Requirement –
Your task is to transcribe, without alteration, the lines from the top of the material below through the line bearing "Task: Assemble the", inclusive.

Supplied information –
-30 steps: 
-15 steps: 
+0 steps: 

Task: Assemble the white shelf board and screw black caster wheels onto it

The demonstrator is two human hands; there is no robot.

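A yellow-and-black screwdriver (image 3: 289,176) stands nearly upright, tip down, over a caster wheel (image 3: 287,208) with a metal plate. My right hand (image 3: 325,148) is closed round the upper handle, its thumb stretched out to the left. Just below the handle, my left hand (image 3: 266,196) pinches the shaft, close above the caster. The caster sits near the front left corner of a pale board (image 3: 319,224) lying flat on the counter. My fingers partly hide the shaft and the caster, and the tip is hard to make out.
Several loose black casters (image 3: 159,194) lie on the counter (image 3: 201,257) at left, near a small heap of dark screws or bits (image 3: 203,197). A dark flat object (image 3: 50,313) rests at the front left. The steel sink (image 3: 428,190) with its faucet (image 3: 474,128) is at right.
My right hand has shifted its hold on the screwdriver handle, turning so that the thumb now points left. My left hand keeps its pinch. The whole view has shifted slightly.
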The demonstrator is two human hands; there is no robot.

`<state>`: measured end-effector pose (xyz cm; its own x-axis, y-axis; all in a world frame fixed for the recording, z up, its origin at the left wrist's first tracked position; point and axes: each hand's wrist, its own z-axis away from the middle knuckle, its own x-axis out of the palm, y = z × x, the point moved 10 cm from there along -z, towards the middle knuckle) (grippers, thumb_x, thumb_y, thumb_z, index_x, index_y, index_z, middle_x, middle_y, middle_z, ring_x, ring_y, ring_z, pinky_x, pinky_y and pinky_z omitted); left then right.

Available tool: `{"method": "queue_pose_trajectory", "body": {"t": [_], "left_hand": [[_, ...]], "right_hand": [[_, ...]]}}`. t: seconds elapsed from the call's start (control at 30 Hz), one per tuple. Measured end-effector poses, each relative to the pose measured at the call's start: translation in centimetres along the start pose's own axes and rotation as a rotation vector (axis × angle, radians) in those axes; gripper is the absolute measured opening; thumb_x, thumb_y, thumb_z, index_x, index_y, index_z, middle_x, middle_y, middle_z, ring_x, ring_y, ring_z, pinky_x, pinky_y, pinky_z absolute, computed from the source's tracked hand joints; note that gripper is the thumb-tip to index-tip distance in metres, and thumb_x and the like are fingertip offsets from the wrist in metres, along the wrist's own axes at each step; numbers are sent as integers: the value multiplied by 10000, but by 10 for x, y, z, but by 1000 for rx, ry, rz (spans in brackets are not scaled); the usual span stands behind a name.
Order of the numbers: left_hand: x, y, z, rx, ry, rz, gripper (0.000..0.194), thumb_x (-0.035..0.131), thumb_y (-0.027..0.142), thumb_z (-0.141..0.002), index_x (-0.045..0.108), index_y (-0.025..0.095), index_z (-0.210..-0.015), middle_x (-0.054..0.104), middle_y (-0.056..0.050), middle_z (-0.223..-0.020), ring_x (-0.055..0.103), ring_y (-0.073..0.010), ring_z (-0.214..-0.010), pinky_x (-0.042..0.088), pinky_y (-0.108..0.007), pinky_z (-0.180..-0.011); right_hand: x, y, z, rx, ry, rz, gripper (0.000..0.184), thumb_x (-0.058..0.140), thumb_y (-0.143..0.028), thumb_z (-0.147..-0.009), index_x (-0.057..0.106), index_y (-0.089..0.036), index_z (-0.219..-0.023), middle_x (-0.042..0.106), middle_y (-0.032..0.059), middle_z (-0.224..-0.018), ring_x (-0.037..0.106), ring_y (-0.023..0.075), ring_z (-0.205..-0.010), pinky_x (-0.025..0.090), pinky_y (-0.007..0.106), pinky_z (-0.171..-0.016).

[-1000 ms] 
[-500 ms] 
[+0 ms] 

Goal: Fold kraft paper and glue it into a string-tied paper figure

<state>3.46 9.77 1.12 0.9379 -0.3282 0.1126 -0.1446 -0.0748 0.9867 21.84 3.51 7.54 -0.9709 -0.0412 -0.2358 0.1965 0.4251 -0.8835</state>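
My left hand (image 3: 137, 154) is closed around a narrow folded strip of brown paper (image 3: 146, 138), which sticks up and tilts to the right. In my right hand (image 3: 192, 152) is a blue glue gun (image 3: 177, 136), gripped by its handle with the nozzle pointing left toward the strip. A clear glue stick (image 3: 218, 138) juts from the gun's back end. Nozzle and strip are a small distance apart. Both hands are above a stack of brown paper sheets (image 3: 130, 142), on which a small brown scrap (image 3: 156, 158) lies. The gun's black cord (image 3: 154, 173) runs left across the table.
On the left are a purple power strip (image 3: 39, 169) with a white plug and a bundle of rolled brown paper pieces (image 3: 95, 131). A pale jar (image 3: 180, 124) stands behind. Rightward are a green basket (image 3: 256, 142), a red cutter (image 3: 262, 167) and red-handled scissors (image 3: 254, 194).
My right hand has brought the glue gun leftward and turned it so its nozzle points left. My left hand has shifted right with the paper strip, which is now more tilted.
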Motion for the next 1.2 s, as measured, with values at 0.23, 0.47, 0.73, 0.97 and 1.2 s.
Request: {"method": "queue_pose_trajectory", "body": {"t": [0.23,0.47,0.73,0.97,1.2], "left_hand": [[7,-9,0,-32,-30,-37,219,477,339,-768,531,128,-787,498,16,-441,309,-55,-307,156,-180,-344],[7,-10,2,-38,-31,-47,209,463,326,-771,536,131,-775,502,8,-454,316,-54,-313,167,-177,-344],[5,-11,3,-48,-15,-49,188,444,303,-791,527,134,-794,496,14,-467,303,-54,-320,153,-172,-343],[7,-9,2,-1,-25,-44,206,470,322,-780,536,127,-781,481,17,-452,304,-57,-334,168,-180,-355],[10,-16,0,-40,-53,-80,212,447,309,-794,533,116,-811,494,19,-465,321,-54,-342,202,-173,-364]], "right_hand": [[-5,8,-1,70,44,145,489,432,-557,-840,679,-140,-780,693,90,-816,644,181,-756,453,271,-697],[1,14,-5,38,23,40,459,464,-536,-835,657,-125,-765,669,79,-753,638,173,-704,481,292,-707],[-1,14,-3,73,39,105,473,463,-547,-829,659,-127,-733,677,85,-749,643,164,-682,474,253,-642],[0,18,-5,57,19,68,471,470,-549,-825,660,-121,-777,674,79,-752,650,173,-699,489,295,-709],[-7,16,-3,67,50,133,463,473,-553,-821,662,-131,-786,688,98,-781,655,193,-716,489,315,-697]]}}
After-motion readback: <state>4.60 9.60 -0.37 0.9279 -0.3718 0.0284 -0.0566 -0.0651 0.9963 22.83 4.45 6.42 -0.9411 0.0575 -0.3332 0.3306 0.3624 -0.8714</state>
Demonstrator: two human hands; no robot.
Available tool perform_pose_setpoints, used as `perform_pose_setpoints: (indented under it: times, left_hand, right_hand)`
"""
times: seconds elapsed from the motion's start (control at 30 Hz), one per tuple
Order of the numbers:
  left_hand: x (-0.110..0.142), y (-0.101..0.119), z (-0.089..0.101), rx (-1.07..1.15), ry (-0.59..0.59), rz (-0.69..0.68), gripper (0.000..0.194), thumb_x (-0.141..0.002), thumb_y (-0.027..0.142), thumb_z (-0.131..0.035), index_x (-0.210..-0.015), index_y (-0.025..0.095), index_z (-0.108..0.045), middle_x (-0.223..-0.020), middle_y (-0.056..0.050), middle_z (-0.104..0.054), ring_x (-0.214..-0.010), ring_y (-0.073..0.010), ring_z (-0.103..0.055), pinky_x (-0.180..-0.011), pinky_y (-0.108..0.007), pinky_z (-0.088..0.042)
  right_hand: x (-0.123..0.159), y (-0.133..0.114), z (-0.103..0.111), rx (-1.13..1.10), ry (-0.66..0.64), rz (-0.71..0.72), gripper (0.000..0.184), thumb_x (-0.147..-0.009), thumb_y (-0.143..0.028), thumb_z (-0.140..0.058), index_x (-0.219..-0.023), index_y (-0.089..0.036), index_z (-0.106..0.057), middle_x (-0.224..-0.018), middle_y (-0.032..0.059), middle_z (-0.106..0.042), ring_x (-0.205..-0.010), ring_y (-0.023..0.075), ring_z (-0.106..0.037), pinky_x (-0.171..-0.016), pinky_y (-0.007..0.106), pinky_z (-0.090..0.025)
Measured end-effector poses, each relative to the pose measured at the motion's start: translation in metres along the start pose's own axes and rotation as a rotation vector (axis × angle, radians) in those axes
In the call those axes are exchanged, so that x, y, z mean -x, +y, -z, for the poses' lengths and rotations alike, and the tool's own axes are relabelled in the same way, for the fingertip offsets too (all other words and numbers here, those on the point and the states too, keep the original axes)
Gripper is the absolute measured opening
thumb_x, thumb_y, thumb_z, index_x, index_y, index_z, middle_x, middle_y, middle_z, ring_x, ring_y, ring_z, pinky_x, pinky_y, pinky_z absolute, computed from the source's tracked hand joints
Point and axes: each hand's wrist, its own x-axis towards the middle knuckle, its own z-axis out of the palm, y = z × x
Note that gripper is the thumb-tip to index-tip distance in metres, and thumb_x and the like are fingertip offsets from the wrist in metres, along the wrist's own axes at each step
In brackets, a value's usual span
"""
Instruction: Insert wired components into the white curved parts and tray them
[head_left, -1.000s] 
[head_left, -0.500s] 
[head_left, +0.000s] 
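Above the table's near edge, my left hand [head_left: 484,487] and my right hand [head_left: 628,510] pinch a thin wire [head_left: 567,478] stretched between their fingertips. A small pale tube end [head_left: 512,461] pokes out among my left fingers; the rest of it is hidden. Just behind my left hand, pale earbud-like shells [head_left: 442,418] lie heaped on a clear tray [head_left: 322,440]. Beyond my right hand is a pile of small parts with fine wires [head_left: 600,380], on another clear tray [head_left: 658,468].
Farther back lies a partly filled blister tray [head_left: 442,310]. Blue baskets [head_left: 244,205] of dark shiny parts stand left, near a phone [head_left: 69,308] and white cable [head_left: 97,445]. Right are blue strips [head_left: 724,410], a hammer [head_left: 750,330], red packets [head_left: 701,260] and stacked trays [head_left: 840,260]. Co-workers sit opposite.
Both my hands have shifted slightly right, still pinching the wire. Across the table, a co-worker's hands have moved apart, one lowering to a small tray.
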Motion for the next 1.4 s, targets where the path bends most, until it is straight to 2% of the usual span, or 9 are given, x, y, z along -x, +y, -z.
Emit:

Written response –
-30 steps: 
-15 steps: 
+0 steps: 

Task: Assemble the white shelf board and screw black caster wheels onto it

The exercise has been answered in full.